Rarer ones. Specifically the peach and the summer collectibles.


----------



## TykiButterfree (Oct 25, 2014)

I would like one of each candy and a pokeball. Though I don't have enough tbt unless I snag some at a restock.


----------



## RiceBunny (Oct 25, 2014)

A golden egg ^.^ Only one person in TBT has it that I've seen. Hoping I can get one next easter.


----------



## Zulehan (Oct 25, 2014)

RiceBunny said:


> A golden egg ^.^ Only one person in TBT has it that I've seen. Hoping I can get one next easter.


If not for it being so rare, I would have listed that as a wanted collectible, as I love the Easter egg designs. 



Cuppycakez said:


> Yeah I'm pretty sure there's another fair! I hope you get one! I really want one also.


Thank you, and I wish you well getting one, too.


----------



## sej (Oct 25, 2014)

A pink feather, big time...


----------



## Coach (Oct 25, 2014)

I really want a yellow feather


----------



## Trickilicky (Oct 25, 2014)

I'd love a togepi egg, saving my bells up slowly in the hope for a future trade ^_^


----------



## Skyfall (Oct 25, 2014)

For everyone who wants feathers, the fair is coming back in less then a month!  While not guarnateed, it seems like they would bring it back since they already spent the time last year making and drawing all the feathers.


----------



## Vizionari (Oct 25, 2014)

Man, I want a lot, but for right now I want a June/July birthstone.


----------



## Zane (Oct 25, 2014)

Blue feather and Pok?ball are tied for the ones I'd like the most, with a Yoshi Egg tagging not far behind. (And I'm angling to get a blue candy from the shops but I'll have to be lucky, I guess.)


----------



## Hyperpesta (Oct 25, 2014)

Zane said:


> *Blue feather and Pok?ball* are tied for the ones I'd like the most, with a Yoshi Egg tagging not far behind. (*And I'm angling to get a blue candy from the shops but I'll have to be lucky, I guess.*)


This^
Also looking to get a chocolate cake


----------



## jazzy_jamie (Oct 25, 2014)

I really want to get an ice cream one... I tried to get one the day they went on sale but they were all sold out when I went on. :'( I like ice cream quite a lot so I thought it would be perfect for me.


----------



## Cuppycakez (Oct 25, 2014)

..


----------



## Drake789 (Oct 25, 2014)

I want to get my hands on a pokeball collectible so bad! Also the weird doll is really cool too


----------



## LyraVale (Oct 25, 2014)

Weird doll, pokeball, pinwheel, and pink feather. Yeah, none of those is happening any time soon so I don't have my hopes up. 

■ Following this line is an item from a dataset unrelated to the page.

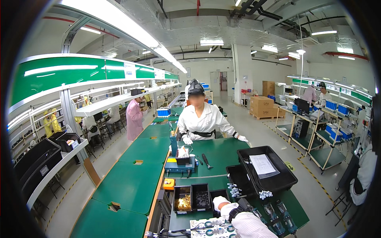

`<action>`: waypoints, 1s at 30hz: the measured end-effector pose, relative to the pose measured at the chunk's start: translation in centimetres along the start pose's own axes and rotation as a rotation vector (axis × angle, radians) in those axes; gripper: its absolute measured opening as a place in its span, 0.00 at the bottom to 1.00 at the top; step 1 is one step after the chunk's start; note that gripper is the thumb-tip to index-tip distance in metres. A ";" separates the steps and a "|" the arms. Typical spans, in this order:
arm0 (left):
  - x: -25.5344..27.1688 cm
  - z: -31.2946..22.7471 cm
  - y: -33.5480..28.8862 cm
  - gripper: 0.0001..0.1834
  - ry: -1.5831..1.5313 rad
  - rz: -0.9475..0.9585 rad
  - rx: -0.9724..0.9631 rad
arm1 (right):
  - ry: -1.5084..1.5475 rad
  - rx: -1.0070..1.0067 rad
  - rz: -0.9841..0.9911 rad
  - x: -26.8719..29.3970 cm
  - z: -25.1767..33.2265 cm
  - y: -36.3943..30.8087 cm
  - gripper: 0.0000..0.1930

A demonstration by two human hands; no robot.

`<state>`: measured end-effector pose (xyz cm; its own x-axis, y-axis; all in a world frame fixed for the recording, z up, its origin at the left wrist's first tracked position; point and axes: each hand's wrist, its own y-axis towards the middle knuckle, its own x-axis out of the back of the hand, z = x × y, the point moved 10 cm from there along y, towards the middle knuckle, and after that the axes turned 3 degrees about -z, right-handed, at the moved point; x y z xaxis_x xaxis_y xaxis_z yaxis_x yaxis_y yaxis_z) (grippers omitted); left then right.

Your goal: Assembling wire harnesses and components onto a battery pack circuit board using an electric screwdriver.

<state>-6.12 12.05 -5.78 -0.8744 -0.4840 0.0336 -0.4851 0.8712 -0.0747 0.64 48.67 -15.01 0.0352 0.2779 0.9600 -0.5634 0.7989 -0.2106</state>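
My right hand [220,202], in a white glove with a black band at the wrist, reaches over a small black bin [218,193]. Its fingers point down and away, too small and hidden to show what they hold, if anything. Just left stand a bin of black parts [201,197] and a bin of gold-coloured metal parts [183,201]. Below the hand lies a white fixture board [212,229] with round green-ringed openings. Beside my forearm are several green-bodied power screwdrivers [273,216]. My left hand is out of view.
A large black tray [283,168] with cables and a paper sheet [262,164] stands at right. Ahead are a blue device box [180,166] and a black-handled tool [206,161]. Across the green bench [220,152] stands a person in white [204,121], gloved hands on it.
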 end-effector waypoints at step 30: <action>-1.6 -7.9 1.6 0.09 0.234 -0.008 -0.219 | 0.281 0.131 -0.572 12.0 -0.1 -4.2 0.10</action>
<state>-5.54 14.90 1.93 -0.8361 -0.4811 0.2635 -0.4597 0.8767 0.1418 3.52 48.70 -2.67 0.5644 -0.0285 0.8250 -0.4873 0.7952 0.3609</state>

I also have always wanted a rainbow feather. But it's something you have to earn I believe, it's like a trophy for 1st place, so yeah basically that's just a dream too. 

It's nice to have dreams. lol


----------



## Greninja (Oct 25, 2014)

blue feather choco cake pokeballand blue candy and thats mainly it


----------



## azukitan (Oct 25, 2014)

I would also like more cherries and January birthstones :>


----------



## Hyperpesta (Oct 25, 2014)

jazzy_jamie said:


> I really want to get an ice cream one... I tried to get one the day they went on sale but they were all sold out when I went on. :'( I like ice cream quite a lot so I thought it would be perfect for me.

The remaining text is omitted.